Let's use the following array as the underlying data:

data = [
  { name: "Charlie", age: 25, animal: "cat" },
  { name: "Alice", age: 30, animal: "dog" },
  { name: "Dani", age: 20, animal: "fish" },
  { name: "Bob", age: 20, animal: "cat" },
];

df1: underlying data

The dataframe represents the underlying data unmodified.
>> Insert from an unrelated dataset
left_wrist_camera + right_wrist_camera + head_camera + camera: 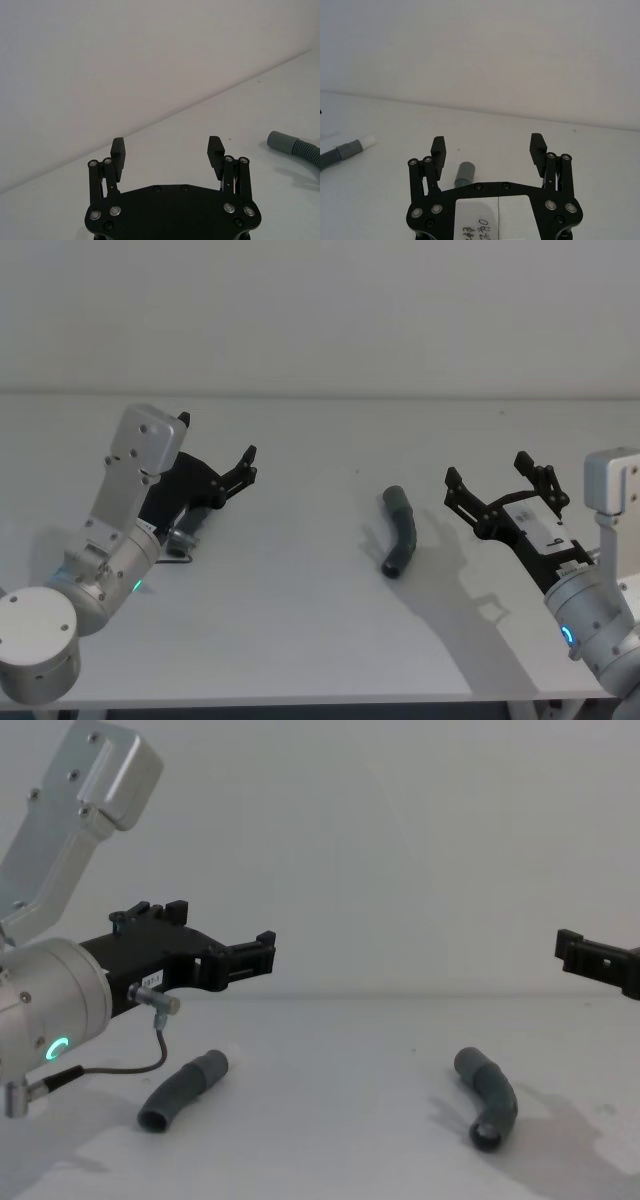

It has 4 rows:

df1 = fromArray(data);

expect(df1.numRows).toBe(4);
expect(df1.header).toBe(["name", "age", "animal"]);
expect(df1.toArray()).toBe([
  { name: "Charlie", age: 25, animal: "cat" },
  { name: "Alice", age: 30, animal: "dog" },
  { name: "Dani", age: 20, animal: "fish" },
  { name: "Bob", age: 20, animal: "cat" },
]);
expect(df1.toRowNumbers()).toBe([0, 1, 2, 3]);

Show all the rows and columns:

df1.rowIndex	rowNumber	name	age	animal
0	0	Charlie	25	cat
1	1	Alice	30	dog
2	2	Dani	20	fish
3	3	Bob	20	cat

df1.fetch({ rowStart: 0, rowEnd: 4, columns: ["name", "age", "animal"] });
// on each render, for each row (0-3) and column ("name", "age", "animal"):
df1.getRowNumber({ row });
df1.getCell({ row, column });

Show a subset of the data (2nd and 3rd rows, and two columns):

df1.rowIndex	rowNumber	name	age
1	1	Alice	30
2	2	Dani	20

df1.fetch({ rowStart: 1, rowEnd: 3, columns: ["name", "age"] });
// on each render, for each row (1-2) and column ("name", "age"):
df1.getRowNumber({ row });
df1.getCell({ row, column });

df2: sorted by descending age

The dataframe represents the example data, sorted by descending age (the natural order in example data is used in case of tie). It has 4 rows:

const orderBy = [{ column: "age", direction: "descending" }];
df2 = sort({ dataFrame: df1, orderBy });

expect(df2.numRows).toBe(4);
expect(df2.header).toBe(["name", "age", "animal"]);
expect(df2.toArray()).toBe([
  { name: "Alice", age: 30, animal: "dog" },
  { name: "Charlie", age: 25, animal: "cat" },
  { name: "Dani", age: 20, animal: "fish" },
  { name: "Bob", age: 20, animal: "cat" },
]);
expect(df2.toRowNumbers()).toBe([1, 0, 2, 3]);